Technologizer

A Few New Year’s Resolutions for Tech Companies

Constructive advice for HP, Google, Netflix and RIM--because hey, nobody's perfect.

  • Share
  • Read Later
Epoxydude / Getty Images

Over the decades, the U.S. Supreme Court has repeatedly affirmed the concept of corporate personhood–the notion that the law treats companies in largely the same way that it does human beings. I’m a mere tech pundit, so I’m not taking a stance on that legal concept one way or the other.

Still, this I know: Technology companies sure act like people. They’re capable of being idealistic, admirable and, on rare occasion, unselfish. But just as often, they exhibit frailties that are astoundingly human. They brag, and then can’t back it up. They make short-sighted decisions. They get all skin-thinned and say things without thinking them through first.

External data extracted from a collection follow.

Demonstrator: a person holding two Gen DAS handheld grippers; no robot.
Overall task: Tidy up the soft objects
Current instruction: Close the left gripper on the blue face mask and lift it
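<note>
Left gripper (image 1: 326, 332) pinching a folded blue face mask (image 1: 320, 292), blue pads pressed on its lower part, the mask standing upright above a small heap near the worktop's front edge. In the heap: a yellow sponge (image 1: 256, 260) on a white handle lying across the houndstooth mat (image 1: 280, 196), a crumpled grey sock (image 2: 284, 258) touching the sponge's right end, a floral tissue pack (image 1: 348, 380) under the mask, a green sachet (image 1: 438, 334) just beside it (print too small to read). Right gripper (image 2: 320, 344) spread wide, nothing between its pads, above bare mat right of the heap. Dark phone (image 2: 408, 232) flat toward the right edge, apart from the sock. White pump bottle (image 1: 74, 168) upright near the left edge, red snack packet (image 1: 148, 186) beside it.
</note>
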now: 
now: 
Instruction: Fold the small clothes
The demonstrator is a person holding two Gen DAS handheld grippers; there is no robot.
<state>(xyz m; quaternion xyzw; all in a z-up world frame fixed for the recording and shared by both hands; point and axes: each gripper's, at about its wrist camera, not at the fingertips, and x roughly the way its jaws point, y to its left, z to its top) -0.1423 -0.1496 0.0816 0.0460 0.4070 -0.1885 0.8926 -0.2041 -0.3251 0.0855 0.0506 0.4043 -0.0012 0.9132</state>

Like people, companies are also capable of improving themselves, as long as they’re self-aware enough to understand their own weaknesses. With that in mind–and with New Year’s Day almost upon us–I’d like to politely suggest a few resolutions that would make great tech companies even better. (Judging from the behavior of some pretty big outfits in 2011, they could use the advice.)

Ready?

1. “I’ll be more patient.”

In April, RIM released the BlackBerry PlayBook tablet. Anyone who bought one quickly learned that that the product wasn’t really finished and would have benefited immeasurably from a few more months of work. Then in July, HP shipped its TouchPad tablet. Same deal–and when the tablet didn’t immediately sell like gangbusters, HP killed it after only six weeks.

I don’t see any evidence that RIM, HP or the people who bought their tablets gained anything from the fact that the two companies got their products out early rather than when they were done. I’ll remember that in 2012–and if the deadlines slip on any upcoming items I’m looking forward to seeing, I’ll try to take it calmly. It might be a good sign.

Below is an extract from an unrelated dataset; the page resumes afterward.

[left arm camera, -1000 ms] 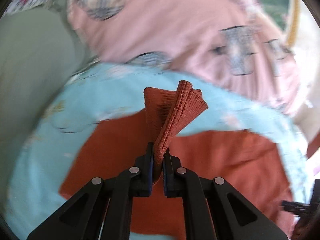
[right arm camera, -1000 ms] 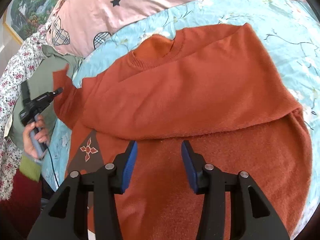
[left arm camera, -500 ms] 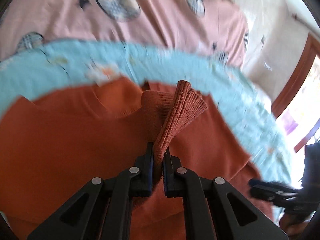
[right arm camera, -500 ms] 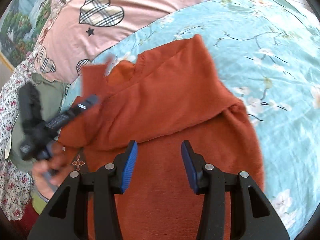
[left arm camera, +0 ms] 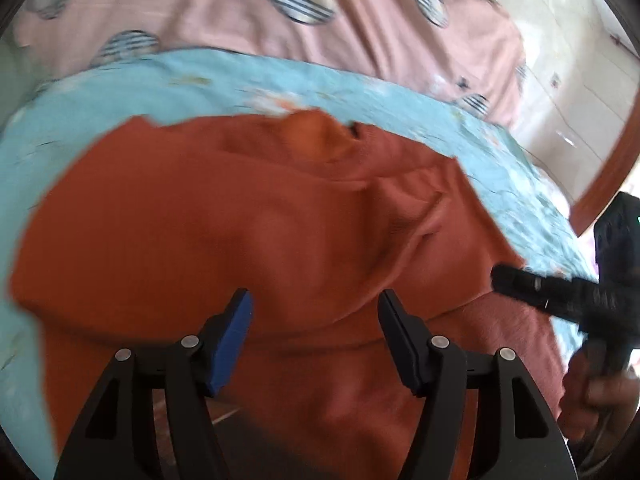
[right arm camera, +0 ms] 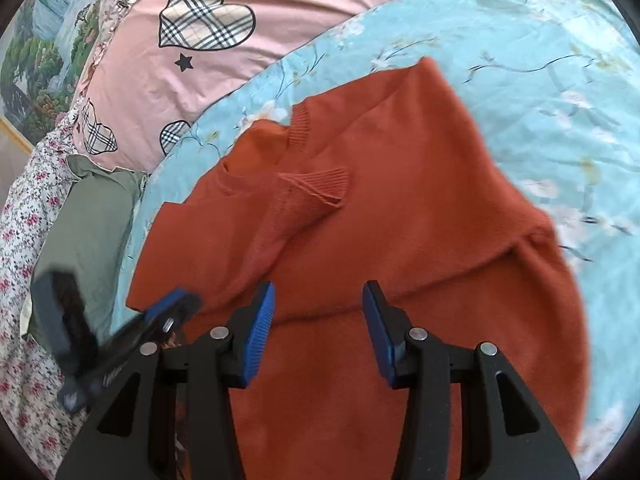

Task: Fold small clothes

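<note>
An orange knit sweater (right arm camera: 400, 208) lies on the light blue floral bedsheet (right arm camera: 560, 92). Its left sleeve is folded across the chest, and the ribbed cuff (right arm camera: 320, 182) rests just below the neckline. The sweater also shows in the left wrist view (left arm camera: 240, 220). My left gripper (left arm camera: 314, 340) is open and empty, hovering over the sweater's lower part; it also appears in the right wrist view (right arm camera: 160, 320). My right gripper (right arm camera: 318, 336) is open and empty above the lower hem area, and it shows blurred in the left wrist view (left arm camera: 560, 292).
A pink quilt with plaid hearts (right arm camera: 208, 40) lies behind the sweater. A green garment (right arm camera: 88, 232) and floral fabric (right arm camera: 24, 240) lie at the left. A wall and wooden door frame (left arm camera: 608, 152) stand at the right.
My left gripper carried the sleeve cuff across the sweater, opened and let it go; the cuff now lies on the chest. The right gripper stayed open over the hem.
</note>
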### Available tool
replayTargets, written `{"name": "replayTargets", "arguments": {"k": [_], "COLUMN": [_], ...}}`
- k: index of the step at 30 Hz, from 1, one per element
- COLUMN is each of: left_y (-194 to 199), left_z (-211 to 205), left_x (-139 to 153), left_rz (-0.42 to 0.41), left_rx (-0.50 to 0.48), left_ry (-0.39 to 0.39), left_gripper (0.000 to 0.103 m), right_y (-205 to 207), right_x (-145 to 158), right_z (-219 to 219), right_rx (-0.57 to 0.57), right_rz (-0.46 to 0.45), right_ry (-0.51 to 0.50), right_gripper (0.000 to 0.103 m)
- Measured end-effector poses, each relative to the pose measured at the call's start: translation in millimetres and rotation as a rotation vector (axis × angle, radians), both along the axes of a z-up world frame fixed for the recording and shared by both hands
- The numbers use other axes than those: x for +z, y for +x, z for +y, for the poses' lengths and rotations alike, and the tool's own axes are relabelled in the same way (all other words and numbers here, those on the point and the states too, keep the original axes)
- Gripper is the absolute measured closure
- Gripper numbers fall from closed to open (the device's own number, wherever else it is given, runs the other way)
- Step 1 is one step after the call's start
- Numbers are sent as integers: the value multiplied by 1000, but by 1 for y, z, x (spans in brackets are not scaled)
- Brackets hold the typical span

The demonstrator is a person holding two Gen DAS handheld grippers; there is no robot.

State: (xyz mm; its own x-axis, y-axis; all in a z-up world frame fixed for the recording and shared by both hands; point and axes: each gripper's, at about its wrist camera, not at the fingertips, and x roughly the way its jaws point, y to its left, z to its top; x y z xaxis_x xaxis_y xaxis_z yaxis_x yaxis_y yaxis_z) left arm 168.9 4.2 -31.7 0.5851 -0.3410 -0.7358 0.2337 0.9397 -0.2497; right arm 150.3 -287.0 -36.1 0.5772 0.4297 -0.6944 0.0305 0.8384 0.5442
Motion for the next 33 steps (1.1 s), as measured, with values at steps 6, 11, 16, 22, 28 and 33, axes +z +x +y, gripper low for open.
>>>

(MORE: Don’t Pine for Bill Gates, Microsoft Fans)

2. “I won’t squabble in public.”

Early in 2011, Google got suspicious that Microsoft’s Bing was cribbing its search-engine results. Google secretly injected some nonsense results into its engine, and when the same gibberish showed up in Bing, it accused Microsoft of “cheating” in the search wars. Bing fired back by saying Google had performed a “spy novel-esque stunt.” Watching the sniping from the sidelines, I felt slightly embarrassed for both sides.

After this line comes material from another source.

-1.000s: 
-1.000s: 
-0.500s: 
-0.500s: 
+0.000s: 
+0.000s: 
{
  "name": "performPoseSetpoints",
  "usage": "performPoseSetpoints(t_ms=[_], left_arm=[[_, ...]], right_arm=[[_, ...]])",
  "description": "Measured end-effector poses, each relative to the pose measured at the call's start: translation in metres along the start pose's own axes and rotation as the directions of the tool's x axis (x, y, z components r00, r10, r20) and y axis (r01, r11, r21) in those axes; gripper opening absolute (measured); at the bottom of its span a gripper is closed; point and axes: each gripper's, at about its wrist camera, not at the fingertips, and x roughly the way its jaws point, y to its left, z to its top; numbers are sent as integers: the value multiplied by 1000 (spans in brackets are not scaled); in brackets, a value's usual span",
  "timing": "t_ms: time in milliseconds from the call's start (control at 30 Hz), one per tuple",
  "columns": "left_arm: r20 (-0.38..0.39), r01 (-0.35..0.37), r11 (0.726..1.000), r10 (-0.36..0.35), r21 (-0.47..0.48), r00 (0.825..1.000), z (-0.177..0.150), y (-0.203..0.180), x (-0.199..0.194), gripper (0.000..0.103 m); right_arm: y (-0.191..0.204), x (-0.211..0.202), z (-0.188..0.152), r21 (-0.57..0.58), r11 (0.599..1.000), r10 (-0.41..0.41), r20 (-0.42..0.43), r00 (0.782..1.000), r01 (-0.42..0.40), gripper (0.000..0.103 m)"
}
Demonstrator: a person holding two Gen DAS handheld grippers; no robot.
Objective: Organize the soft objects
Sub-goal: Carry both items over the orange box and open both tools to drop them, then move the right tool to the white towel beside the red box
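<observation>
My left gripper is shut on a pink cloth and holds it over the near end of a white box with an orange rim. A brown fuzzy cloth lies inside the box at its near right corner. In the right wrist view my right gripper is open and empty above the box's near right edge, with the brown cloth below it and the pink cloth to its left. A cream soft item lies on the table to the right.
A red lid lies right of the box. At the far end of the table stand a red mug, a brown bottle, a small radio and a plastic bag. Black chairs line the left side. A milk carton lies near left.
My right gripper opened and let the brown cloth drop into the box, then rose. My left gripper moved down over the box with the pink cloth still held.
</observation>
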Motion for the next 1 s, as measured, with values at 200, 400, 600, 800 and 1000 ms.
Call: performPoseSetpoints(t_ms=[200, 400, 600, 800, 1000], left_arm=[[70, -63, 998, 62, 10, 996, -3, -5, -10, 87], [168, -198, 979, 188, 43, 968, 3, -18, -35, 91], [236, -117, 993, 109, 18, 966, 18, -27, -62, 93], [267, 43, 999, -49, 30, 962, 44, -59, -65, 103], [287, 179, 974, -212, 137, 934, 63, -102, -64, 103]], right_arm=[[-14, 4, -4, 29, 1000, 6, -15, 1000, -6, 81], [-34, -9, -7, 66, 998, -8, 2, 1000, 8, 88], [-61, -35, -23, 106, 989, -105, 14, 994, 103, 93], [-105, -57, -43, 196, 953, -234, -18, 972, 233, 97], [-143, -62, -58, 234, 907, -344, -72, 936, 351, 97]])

I felt even more uncomfortable in September, when Oracle and enterprise software company Autonomy started bickering over a really mundane question: Whether Autonomy had shopped itself to Oracle before selling itself to HP. (Title of one of Oracle’s statements on the matter: “Another Whopper from Autonomy CEO Mike Lynch.”)

I don’t expect Vulcan-like rationality from tech companies, but I think that businesses look best when they’re cool and collected–not touchy and snarky.

3. “I’ll stay humble.”

I swear I’m not setting out to pick on RIM. But it didn’t just release a buggy PlayBook–it accompanied the tablet’s arrival with a metric ton of TV commercials that oozed hubris. I understand that “advertisement” and “modesty” are mutually-exclusive terms. I still think, however, that the marketing campaign reflected RIM’s own attitude towards its brainchild, which was utterly out of whack with reality. If the company had maintained some sense of perspective while the PlayBook was in the works, the odds would have been higher that it would have been a decent product.

4. “I’ll treat other people like grownups.”

Netflix is a swell company.  I’ve been a happy customer for years, and remain one. When it instituted humongous price hikes for many customers in July, however, it didn’t really explain its rationale for doing so. In fact, it still hasn’t–even though the changes were hugely controversial and caused many people to cancel their accounts.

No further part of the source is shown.